Brief: What you write must be the listing below in full, word for word, minus its pictures.

Available data:
===

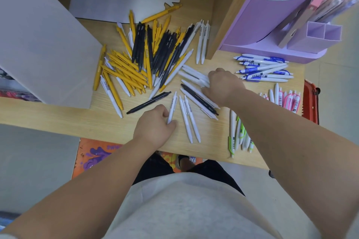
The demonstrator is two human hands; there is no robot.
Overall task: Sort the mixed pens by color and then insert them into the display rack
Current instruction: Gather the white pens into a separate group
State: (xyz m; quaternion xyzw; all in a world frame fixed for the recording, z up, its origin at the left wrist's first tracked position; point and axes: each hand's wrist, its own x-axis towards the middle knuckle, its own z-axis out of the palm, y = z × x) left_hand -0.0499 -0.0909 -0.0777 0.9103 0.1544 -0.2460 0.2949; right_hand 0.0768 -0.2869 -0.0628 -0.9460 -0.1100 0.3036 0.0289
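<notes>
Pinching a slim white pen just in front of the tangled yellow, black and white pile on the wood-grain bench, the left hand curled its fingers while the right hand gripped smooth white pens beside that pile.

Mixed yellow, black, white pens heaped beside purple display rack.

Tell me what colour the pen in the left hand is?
White: the left hand pinches a white pen, clearest in the head view.
</notes>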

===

Task output:
The demonstrator is two human hands; there is no robot.
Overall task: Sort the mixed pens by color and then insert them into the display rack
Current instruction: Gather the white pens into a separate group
State: (xyz m; quaternion xyzw; all in a world frame fixed for the recording, z up, its origin at the left wrist's first tracked position; point and axes: each hand's wrist, its own x-axis towards the middle knuckle, its own z-axis out of the palm, y = z × x) left_hand -0.0499 -0.0909 -0.0777 0.9103 0.1544 -0.2460 0.2949; right_hand 0.0768 -0.2869 -0.0628 -0.9460 -0.1100 0.3036 0.0289
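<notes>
Pinching a slim white pen just in front of the tangled yellow, black and white pile on the wood-grain bench, the left hand curled its fingers while the right hand gripped smooth white pens beside that pile.

Mixed yellow, black, white pens heaped beside purple display rack.

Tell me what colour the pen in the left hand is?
White: the left hand pinches a white pen, clearest in the head view.
</notes>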

The exercise requires no additional content.